According to Josh, their interest in the time is complicated. “That whole flower power movement was thinking, We’re going to build a new world, a better world, a world without war, it’s going to happen! And it didn’t happen,” he said. “It’s a slightly tarnished landscape.”
Josh and guitarist Jake were born in 1996, drummer Danny in 1998, and Sam in 1999, so they are members of Generation Z. (“And we’re very, very fucking proud,” Sam said.) When asked what it means to them, Josh and Sam both mentioned the demographic’s more obvious perceived attributes—progressivism, respect for the environment, and race-consciousness—but also discussed why they think that generalized anxiety about the future that has galvanized young activists.
“It’s using that youthful energy to kind of fight against what we think is wrong.

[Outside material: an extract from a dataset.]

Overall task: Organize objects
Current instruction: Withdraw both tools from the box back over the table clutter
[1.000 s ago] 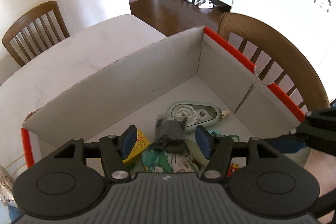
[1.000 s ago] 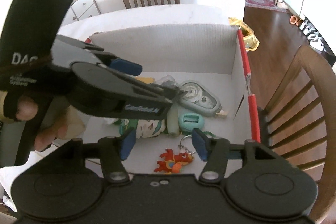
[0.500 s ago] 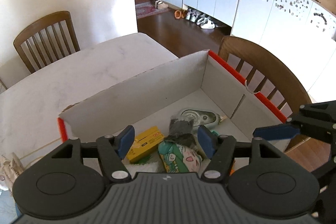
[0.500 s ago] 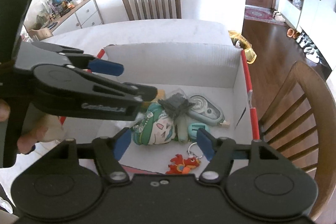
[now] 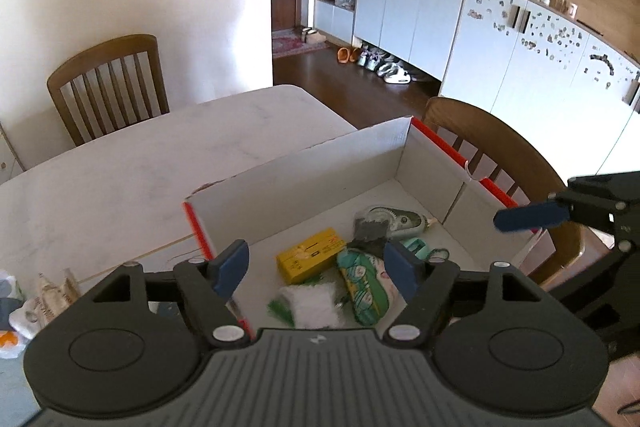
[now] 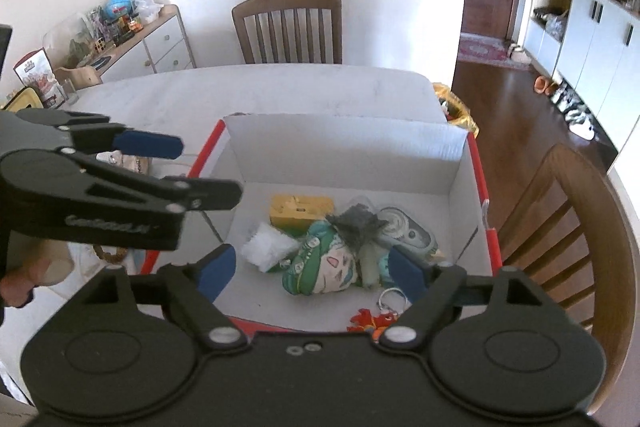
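An open cardboard box with red edges (image 5: pixel 320 171) (image 6: pixel 344 143) stands on the white table. In it lie a yellow box (image 5: pixel 312 255) (image 6: pixel 300 211), a green printed pouch (image 5: pixel 364 287) (image 6: pixel 320 267), a dark grey bundle (image 5: pixel 370 227) (image 6: pixel 356 225), a correction tape dispenser (image 5: pixel 400 219) (image 6: pixel 412 231), a white fluffy piece (image 5: pixel 310 305) (image 6: pixel 266 247) and a red keyring figure (image 6: pixel 368 319). My left gripper (image 5: pixel 316 267) is open and empty above the box's near left side. My right gripper (image 6: pixel 312 269) is open and empty above the box's near edge.
Wooden chairs stand at the far side (image 5: pixel 108 83) (image 6: pixel 288 27) and right of the table (image 5: pixel 500 155) (image 6: pixel 568 227). Small packets lie left of the box (image 5: pixel 48 299). A bead bracelet (image 6: pixel 110 254) lies on the table. A sideboard with toys (image 6: pixel 120 35) stands at the left wall.
Both grippers have risen and pulled back from the box; the dark grey bundle stays lying in the box. More of the room and table shows now.
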Demonstrator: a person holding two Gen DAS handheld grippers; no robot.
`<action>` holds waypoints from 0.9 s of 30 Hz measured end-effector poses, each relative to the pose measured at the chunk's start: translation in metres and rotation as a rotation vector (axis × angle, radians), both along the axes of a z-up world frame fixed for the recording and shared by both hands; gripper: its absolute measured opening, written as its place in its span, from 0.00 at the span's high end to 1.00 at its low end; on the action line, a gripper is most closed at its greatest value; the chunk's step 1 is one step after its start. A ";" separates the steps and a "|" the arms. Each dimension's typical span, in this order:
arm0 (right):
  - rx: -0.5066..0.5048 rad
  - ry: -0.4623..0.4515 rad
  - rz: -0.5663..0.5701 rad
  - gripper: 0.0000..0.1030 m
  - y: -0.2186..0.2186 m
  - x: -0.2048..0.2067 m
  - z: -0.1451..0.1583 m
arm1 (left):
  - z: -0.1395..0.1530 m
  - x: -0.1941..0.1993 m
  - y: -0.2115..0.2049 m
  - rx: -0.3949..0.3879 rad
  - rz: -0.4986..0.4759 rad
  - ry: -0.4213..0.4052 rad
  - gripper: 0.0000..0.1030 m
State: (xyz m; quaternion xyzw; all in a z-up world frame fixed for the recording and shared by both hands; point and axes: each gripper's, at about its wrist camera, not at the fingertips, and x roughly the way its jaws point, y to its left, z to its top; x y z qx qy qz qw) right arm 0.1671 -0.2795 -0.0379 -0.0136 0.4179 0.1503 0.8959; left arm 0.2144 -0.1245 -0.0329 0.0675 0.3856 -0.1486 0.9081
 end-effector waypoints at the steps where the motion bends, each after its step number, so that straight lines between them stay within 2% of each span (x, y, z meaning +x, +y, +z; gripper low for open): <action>1: -0.001 -0.007 -0.003 0.14 0.003 -0.001 0.001 | 0.001 -0.003 0.005 -0.003 0.003 0.000 0.24; 11: -0.006 -0.044 -0.032 0.05 0.031 -0.009 0.005 | 0.008 -0.033 0.055 -0.026 0.028 -0.024 0.16; 12: -0.005 -0.044 -0.033 0.05 0.034 -0.009 0.005 | 0.009 -0.036 0.060 -0.030 0.033 -0.030 0.14; 14: -0.002 -0.045 -0.036 0.04 0.040 -0.011 0.005 | 0.011 -0.040 0.072 -0.037 0.046 -0.040 0.02; 15: 0.001 -0.047 -0.037 0.04 0.043 -0.012 0.006 | 0.012 -0.042 0.077 -0.038 0.055 -0.048 0.00; 27: 0.008 -0.056 -0.037 0.02 0.091 -0.020 0.006 | 0.002 -0.064 0.140 -0.055 0.126 -0.067 0.00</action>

I think that’s what it is. We have the hindsight of our previous modern generations,” Sam said. He added that at first he thought a whole generation named after the last letter of the alphabet was foreboding, but he came to understand its accidental wisdom. “Gen Z doesn’t necessarily mean the end of humanity. It kind of means the end of this humanity,” he said. “A lot of stuff that we will deal with, generationally, I think that that will set up the new world.”